### WHAT IS EXPECTED
Your output should be every line below, copied exactly.

### DATA EXCERPT
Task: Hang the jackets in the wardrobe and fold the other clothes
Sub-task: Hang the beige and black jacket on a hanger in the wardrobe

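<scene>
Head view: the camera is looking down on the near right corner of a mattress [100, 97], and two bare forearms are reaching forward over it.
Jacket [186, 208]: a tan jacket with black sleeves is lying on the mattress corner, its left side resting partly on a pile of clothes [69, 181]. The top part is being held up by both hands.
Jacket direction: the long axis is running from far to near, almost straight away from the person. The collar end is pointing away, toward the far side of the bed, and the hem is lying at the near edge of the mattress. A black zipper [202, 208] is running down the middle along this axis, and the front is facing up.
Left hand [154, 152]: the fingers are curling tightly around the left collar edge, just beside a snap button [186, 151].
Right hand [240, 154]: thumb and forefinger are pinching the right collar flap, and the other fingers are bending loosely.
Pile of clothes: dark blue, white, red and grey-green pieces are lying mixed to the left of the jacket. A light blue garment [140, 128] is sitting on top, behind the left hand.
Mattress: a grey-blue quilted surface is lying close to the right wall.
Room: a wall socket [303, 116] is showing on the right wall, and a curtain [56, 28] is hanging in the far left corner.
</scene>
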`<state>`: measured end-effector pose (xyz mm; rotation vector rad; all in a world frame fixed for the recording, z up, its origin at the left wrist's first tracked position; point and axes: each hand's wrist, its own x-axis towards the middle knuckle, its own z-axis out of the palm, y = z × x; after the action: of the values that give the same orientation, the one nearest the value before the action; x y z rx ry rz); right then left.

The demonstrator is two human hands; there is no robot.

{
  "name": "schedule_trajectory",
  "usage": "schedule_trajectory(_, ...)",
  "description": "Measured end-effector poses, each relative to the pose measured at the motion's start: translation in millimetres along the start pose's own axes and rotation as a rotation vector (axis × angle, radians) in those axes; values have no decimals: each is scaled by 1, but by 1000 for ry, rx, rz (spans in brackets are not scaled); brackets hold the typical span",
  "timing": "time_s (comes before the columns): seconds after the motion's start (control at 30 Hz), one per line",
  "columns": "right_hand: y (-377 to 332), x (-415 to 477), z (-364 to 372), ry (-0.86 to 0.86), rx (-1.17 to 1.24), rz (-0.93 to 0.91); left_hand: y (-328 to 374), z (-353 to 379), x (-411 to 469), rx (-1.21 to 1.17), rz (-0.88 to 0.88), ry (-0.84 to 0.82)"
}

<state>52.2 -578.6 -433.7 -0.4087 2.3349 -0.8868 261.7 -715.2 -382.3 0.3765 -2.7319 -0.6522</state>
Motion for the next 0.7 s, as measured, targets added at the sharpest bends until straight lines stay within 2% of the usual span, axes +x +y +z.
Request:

### SOLUTION
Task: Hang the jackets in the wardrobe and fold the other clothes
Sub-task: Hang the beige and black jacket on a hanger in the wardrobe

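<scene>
Head view: the camera is looking down on the near right corner of a mattress [100, 97], and two bare forearms are reaching forward over it.
Jacket [186, 208]: a tan jacket with black sleeves is lying on the mattress corner, its left side resting partly on a pile of clothes [69, 181]. The top part is being held up by both hands.
Jacket direction: the long axis is running from far to near, almost straight away from the person. The collar end is pointing away, toward the far side of the bed, and the hem is lying at the near edge of the mattress. A black zipper [202, 208] is running down the middle along this axis, and the front is facing up.
Left hand [154, 152]: the fingers are curling tightly around the left collar edge, just beside a snap button [186, 151].
Right hand [240, 154]: thumb and forefinger are pinching the right collar flap, and the other fingers are bending loosely.
Pile of clothes: dark blue, white, red and grey-green pieces are lying mixed to the left of the jacket. A light blue garment [140, 128] is sitting on top, behind the left hand.
Mattress: a grey-blue quilted surface is lying close to the right wall.
Room: a wall socket [303, 116] is showing on the right wall, and a curtain [56, 28] is hanging in the far left corner.
</scene>
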`<state>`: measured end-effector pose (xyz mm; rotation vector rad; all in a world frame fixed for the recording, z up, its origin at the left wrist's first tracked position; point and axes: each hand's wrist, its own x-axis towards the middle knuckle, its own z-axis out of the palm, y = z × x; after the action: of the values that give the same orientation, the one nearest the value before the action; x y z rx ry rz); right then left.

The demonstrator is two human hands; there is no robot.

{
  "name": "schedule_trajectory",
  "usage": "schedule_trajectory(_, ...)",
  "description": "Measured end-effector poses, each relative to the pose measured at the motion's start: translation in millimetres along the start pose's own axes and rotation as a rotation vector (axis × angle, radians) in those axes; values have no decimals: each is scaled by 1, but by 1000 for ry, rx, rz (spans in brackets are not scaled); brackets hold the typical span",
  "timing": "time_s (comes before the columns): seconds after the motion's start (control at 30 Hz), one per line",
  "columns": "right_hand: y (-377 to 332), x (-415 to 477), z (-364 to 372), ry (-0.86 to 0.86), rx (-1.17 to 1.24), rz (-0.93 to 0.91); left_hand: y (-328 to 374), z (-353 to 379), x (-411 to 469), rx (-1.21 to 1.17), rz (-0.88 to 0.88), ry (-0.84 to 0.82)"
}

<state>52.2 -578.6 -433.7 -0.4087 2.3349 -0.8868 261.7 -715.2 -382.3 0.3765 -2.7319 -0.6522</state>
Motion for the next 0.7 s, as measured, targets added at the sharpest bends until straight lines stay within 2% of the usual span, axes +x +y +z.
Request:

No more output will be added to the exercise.